Methods: From January 2000 to July 2015, 452 of 47,325 patients who underwent full sternotomy left the operating room with a noninfected open chest (0.96%), managed using NPWT in 214-with frequency of use rapidly increasing to near 100%-and traditionally in 238. Predominant indications for open-chest management were uncontrolled coagulopathy or hemodynamic compromise on attempted chest closure. Weighted propensity-score matching was used to assess in-hospital complications and time-related survival.

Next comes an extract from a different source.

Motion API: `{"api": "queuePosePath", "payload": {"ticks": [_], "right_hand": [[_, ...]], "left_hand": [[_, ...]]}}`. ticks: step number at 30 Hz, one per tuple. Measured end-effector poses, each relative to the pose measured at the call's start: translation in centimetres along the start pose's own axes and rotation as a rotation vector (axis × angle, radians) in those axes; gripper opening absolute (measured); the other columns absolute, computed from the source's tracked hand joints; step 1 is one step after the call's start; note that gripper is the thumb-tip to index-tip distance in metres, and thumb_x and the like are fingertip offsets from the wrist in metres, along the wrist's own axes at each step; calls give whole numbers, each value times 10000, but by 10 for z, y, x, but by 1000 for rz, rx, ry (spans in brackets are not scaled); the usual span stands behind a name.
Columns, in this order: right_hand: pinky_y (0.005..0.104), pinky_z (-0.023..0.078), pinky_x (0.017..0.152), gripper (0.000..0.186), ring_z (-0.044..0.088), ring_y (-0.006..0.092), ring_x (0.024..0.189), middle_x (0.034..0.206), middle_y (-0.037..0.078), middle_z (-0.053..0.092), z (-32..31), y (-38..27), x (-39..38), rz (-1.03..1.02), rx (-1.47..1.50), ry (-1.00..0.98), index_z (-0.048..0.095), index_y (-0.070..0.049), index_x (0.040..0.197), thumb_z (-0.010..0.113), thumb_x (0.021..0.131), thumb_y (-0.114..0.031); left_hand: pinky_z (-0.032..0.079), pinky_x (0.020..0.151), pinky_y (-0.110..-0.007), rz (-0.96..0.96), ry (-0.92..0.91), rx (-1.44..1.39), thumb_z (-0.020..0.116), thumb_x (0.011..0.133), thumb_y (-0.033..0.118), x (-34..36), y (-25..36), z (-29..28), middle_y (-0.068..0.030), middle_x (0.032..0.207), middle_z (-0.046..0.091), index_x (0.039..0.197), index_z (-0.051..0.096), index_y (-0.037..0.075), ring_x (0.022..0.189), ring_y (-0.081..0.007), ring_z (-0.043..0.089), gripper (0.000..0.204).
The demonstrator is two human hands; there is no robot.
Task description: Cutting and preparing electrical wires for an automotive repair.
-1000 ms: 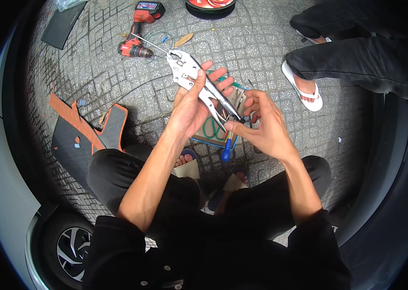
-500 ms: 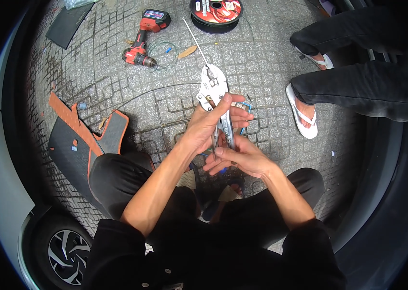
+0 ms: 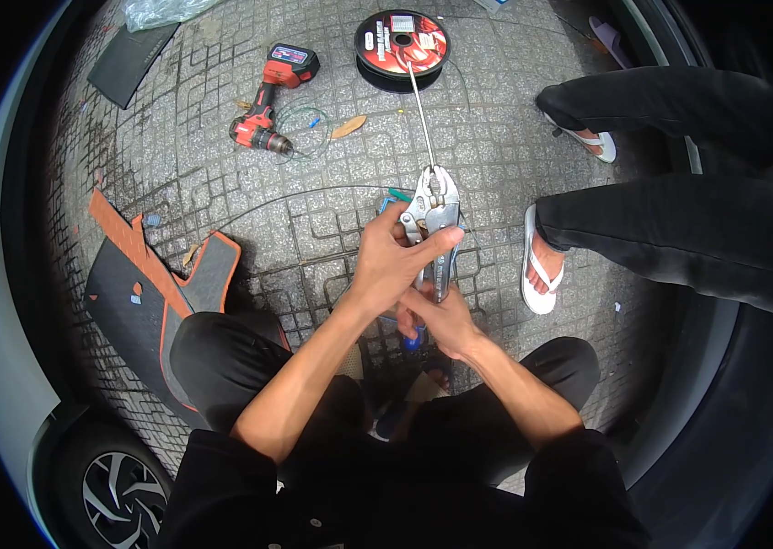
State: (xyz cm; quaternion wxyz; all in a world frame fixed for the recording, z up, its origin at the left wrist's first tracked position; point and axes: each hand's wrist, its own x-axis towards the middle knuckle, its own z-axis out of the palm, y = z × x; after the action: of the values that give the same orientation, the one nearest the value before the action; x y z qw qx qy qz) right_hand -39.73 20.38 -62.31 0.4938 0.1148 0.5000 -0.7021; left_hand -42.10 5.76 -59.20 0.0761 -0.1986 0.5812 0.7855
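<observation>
Locking pliers [image 3: 442,217] of bright metal are held between my two hands, jaws pointing away from me. A thin, straight metal rod [image 3: 421,112] sticks out from the jaws, its far end overlapping the spool in the picture. My left hand [image 3: 385,267] is wrapped round the body of the pliers from the left, thumb lying across the top. Lower down, my right hand [image 3: 447,322] closes on the handle end; some of its fingers are hidden beneath. A blue item [image 3: 413,344] shows below my hands, too covered to name.
A red cordless drill [image 3: 269,108] and a black spool [image 3: 402,55] with a red label lie on the paving ahead. Cut orange-edged floor mats [image 3: 144,302] lie at left. A person's leg [image 3: 643,224] in dark trousers stands at right. Vehicles flank both sides.
The pliers have turned, so the rod's far end has swung right, over the spool. My right hand has shifted its hold on the handles. The camera view has tilted slightly.
</observation>
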Motion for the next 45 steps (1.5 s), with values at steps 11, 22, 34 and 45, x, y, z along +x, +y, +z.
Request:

Results: NPWT and traditionally managed patients had similar high-risk preoperative profiles. Most underwent reoperations (63% of the NPWT group and 57% of the traditional group), and 21% versus 25% were emergency procedures. Reexplorations for bleeding were less common with NPWT versus traditional wound therapy (n = 63 [29%] vs 104 [44%], P = .002). Median duration of open-chest to definitive sternal closure was 3.5 days for NPWT versus 3.1 for traditionally managed patients (P[log rank] = .07). Seven patients (3.3%) were converted from NPWT to traditional therapy because of hemodynamic intolerance and 6 (2.5%) from traditional to NPWT. No NPWT-related cardiovascular injuries occurred. Among matched patients, NPWT was associated with better early survival (61% vs 44% at 6 months; P = .02).

Conclusions: NPWT is safe and effective for managing noninfected open chests after cardiac surgery. By facilitating open-chest management and potentially improving outcomes, it has become our therapy of choice and perhaps has lowered our threshold for leaving the chest open after cardiac surgery.